Contemporary Brooklyn artist Aliza Eliazarov is a modern food rescue artist working in the old traditions. Arranging loaves of day-old bread and bruised basil found on the sidewalks outside bakeries and markets at closing time in a style befitting 17th-century Dutch still-life paintings, she too is attempting to elevate the ordinary.
“I was trying to figure out how to show this food that gets wasted in this beautiful way,” Eliazarov said in an interview with TakePart. When Millet painted his gleaners, “the kind of food waste that exists today would have not existed. There was a reverence for food that we don’t have today.”
Her “Waste Not” project began in 2011 when a local paper assigned her an Earth Day story to trail a “freegan.” After dumpster diving at a market across from the Columbia University campus, her subject laid some of the rescued food on the sidewalk as a way to educate passersby on waste.
“That was very interesting to me. The number of people who were so confused about why that baguette or apple were thrown away and stopped to talk about it was really interesting. That really stayed with me and really got me interested in issues of food waste,” she said.
Using freegan directories, Eliazarov intercepts food shortly after it is carried to the curb in trash bags from grocery stores or bakeries and before it is picked up by garbage collection, preventing fewer items from contributing to the $165 billion of food wasted annually in the U.S. The streets of New York, she said, are lined with bags of bagels. Back in her home studio, she gives the food two new uses. First, she arranges the tableau; then she eats.
“I’ll make apple crisp or banana breads or bread crumbs or whatever. I try to avoid as much waste in that process as well,” she said. Her goal is to “illuminate that really beautiful food is going to waste all the time – beautiful, edible food.”
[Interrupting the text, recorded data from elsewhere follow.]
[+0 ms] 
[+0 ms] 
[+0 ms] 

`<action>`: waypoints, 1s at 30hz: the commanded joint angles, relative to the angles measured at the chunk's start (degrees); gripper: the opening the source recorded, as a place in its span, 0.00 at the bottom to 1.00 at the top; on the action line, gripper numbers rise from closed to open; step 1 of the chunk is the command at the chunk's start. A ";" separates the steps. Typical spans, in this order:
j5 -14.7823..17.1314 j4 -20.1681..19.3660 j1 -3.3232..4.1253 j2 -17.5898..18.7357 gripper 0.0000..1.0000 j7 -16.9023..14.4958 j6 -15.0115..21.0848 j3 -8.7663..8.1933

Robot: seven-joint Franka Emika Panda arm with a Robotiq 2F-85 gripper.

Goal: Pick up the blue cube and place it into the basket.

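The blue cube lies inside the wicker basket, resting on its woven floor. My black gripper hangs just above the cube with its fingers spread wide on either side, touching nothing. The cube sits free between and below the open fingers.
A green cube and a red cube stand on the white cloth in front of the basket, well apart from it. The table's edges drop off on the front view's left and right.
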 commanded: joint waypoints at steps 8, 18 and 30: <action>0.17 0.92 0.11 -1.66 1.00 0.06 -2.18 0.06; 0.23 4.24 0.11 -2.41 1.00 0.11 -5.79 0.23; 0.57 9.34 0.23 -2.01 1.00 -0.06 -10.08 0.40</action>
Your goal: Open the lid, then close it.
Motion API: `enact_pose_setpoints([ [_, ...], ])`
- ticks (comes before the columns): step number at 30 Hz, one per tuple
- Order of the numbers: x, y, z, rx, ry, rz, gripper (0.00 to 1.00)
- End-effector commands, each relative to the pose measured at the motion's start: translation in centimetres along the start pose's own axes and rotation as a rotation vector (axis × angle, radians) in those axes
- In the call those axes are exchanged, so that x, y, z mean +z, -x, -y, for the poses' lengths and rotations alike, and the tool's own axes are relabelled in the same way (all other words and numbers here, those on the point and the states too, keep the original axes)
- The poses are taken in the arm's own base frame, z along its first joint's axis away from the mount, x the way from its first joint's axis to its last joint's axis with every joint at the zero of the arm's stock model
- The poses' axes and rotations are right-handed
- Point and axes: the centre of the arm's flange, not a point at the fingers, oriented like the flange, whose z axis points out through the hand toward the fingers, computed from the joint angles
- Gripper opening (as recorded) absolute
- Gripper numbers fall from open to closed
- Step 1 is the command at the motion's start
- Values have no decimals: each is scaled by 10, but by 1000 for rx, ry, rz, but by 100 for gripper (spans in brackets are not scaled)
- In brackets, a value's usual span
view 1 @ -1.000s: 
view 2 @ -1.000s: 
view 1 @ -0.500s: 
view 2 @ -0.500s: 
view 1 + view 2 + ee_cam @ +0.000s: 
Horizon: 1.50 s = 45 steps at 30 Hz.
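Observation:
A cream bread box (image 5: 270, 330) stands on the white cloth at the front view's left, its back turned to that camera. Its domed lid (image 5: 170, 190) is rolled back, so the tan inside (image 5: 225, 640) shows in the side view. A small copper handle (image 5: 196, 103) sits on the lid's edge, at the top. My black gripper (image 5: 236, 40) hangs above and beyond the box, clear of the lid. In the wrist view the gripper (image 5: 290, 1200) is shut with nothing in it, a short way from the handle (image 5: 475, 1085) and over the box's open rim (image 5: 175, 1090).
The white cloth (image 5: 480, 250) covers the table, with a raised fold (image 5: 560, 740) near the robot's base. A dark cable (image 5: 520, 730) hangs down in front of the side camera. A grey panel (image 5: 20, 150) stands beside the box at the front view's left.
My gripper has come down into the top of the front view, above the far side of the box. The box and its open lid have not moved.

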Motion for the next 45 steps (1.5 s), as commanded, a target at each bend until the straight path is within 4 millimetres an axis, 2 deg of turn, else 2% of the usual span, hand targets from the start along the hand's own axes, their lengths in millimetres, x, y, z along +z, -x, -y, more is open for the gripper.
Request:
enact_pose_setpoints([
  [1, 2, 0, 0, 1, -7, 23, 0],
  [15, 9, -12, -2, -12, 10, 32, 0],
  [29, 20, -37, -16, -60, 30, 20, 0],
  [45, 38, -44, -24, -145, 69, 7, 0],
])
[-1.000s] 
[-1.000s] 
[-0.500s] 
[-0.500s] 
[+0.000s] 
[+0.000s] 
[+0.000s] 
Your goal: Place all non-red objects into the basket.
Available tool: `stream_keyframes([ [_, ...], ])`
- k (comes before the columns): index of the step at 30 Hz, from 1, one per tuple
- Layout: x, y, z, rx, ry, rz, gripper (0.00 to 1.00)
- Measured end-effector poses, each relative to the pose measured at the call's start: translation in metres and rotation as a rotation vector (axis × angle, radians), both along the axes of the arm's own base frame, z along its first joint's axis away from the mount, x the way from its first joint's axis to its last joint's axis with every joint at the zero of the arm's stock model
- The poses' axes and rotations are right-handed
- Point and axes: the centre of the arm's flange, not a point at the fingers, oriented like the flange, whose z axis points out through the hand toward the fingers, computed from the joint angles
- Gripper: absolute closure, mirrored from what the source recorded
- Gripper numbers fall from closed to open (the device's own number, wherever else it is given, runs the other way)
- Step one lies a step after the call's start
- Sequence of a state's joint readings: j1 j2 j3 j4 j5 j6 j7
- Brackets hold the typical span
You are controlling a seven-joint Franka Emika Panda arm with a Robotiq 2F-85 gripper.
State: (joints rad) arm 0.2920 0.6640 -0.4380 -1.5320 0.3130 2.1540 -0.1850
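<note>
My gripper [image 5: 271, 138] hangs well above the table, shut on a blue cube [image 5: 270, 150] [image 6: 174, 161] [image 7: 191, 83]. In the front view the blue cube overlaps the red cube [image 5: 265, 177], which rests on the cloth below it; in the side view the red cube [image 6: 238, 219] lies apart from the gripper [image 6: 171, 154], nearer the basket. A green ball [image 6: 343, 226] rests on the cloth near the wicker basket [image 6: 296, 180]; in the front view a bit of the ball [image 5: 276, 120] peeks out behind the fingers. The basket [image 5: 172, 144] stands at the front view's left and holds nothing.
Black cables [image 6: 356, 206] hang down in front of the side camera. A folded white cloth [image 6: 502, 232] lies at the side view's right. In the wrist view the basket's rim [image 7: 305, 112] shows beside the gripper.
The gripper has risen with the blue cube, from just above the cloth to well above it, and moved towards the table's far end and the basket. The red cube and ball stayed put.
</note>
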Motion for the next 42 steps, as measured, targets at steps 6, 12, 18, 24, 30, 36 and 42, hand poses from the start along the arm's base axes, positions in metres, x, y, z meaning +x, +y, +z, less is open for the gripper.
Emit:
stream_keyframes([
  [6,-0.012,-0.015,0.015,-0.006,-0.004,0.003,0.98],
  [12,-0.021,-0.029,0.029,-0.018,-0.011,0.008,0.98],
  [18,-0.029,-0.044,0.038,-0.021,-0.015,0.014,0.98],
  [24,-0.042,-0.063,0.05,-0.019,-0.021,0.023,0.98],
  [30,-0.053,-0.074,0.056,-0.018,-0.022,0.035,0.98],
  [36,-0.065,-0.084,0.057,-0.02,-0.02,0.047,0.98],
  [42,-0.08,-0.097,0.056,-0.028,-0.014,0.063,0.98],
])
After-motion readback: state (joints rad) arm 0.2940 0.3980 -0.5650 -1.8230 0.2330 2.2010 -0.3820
In the years since the project began, the topic of food waste has arrived both in the zeitgeist and at the grocery store. Just this month, Whole Foods announced a partnership with Imperfect Produce to begin selling “ugly” fruits and vegetables at a reduced price in some of its northern California stores; a new bill proposed by California Assemblymember David Chiu, a San Francisco Democrat, would be the first to standardize food packaging “sell-by” labels, potentially eradicating the confusion between quality and safety that leads consumers to chuck nearly $30 billion worth of food each year; and in a partnership with Feeding America and food collection group Food Donation Connection, Starbucks announced plans to donate 100 percent of its leftover food from more than 7,600 U.S. stores to food banks.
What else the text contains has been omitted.